Task statement:
Your answer should be the exact lines of the data below from the one containing "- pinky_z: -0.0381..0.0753" through the one containing "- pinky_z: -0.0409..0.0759"; please include nothing else.

[[ Dataset section open ]]

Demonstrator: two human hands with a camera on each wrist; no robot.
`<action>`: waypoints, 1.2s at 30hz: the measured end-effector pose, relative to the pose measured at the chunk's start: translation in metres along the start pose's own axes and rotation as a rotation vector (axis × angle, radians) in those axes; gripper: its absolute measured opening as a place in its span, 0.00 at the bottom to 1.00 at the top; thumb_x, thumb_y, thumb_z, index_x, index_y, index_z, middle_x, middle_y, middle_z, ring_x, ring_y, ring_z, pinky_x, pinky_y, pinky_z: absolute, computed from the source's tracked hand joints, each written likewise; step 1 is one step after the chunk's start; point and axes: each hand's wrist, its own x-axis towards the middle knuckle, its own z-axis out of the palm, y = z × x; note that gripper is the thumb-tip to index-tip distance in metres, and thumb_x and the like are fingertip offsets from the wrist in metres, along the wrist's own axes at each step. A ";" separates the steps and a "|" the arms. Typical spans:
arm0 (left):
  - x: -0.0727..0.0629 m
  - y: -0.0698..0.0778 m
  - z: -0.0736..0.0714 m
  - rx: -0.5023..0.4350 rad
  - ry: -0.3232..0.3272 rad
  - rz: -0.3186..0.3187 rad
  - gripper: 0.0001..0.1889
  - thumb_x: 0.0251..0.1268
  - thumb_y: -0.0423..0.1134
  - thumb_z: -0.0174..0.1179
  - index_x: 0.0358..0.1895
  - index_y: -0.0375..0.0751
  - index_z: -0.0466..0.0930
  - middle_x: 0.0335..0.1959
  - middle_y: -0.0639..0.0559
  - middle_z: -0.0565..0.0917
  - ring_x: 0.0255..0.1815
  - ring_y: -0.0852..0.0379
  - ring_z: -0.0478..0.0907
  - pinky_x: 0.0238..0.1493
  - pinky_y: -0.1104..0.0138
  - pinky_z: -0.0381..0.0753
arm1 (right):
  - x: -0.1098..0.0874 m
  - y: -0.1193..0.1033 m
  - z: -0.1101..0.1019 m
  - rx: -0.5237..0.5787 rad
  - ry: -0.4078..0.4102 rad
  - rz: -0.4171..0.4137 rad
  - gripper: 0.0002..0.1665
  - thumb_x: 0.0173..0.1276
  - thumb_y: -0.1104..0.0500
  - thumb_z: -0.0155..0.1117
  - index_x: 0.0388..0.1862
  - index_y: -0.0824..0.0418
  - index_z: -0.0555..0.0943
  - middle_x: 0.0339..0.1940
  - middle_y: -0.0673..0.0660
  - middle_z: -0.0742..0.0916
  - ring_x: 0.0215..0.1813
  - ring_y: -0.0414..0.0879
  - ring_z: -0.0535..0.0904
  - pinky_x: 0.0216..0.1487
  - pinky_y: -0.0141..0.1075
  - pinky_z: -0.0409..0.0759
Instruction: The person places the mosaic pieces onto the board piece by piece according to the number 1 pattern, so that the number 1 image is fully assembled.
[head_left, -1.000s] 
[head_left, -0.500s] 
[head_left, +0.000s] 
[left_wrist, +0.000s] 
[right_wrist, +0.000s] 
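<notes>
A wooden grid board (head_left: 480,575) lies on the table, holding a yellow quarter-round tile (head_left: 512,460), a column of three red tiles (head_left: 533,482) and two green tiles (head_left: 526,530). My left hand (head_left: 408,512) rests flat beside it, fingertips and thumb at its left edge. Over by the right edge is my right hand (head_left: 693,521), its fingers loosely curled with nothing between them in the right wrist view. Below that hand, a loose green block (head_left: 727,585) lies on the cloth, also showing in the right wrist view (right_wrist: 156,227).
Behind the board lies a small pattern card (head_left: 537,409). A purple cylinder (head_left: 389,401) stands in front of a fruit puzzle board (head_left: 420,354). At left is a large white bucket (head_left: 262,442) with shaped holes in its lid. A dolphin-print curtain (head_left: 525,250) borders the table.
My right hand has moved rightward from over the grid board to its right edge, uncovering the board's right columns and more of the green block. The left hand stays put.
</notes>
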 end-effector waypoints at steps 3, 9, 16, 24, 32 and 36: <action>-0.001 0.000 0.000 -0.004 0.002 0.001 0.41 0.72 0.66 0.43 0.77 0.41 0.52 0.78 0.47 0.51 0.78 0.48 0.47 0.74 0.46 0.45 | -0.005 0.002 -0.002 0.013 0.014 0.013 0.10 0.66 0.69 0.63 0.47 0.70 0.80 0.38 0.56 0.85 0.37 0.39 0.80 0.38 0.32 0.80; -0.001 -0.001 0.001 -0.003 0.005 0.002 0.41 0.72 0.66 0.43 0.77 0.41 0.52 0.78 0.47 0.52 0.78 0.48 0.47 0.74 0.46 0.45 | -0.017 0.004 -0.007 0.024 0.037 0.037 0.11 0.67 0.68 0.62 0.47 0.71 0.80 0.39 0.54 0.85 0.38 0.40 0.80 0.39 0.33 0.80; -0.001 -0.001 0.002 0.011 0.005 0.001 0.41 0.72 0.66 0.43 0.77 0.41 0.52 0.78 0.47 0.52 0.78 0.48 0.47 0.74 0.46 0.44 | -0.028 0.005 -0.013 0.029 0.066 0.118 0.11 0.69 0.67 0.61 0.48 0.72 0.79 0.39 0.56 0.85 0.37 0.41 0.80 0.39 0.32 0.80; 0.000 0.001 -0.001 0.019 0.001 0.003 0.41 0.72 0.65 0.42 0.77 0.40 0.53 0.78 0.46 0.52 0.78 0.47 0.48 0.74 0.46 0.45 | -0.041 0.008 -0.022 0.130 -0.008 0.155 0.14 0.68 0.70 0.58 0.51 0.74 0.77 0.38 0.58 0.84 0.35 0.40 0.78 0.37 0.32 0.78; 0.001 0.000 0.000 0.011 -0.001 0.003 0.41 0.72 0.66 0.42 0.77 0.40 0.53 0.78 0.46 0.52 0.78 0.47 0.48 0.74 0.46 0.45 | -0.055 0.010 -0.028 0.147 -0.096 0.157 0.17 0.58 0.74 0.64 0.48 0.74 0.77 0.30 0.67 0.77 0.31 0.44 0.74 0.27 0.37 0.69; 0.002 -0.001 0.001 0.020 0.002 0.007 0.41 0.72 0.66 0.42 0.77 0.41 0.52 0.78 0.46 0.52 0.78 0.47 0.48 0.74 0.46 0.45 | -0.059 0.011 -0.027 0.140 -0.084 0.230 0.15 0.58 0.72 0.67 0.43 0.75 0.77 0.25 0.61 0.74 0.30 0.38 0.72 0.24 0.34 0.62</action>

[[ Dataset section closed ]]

Solved problem:
  - pinky_z: -0.0381..0.0753
arm1 (right):
  - x: -0.1098..0.0874 m
  - y: -0.1193..0.1033 m
  - z: -0.1101..0.1019 m
  - rx: -0.5237..0.5787 rad
  - ry: -0.4078..0.4102 rad
  - rz: -0.4171..0.4137 rad
  - gripper: 0.0002..0.1665
  - thumb_x: 0.0173..0.1276
  - thumb_y: -0.1104..0.0500
  - thumb_z: -0.0155..0.1117
  - index_x: 0.0388..0.1862
  - index_y: -0.0824..0.0418
  - index_z: -0.0555..0.0943
  - middle_x: 0.0339..0.1940
  - middle_y: -0.0673..0.0660
  - middle_z: -0.0742..0.0916
  - ring_x: 0.0215..0.1813
  - ring_y: -0.0414..0.0879
  - ring_z: -0.0535..0.0904
  - pinky_x: 0.0216..0.1487
  - pinky_y: -0.0141..0.1075
  - pinky_z: -0.0409..0.0759

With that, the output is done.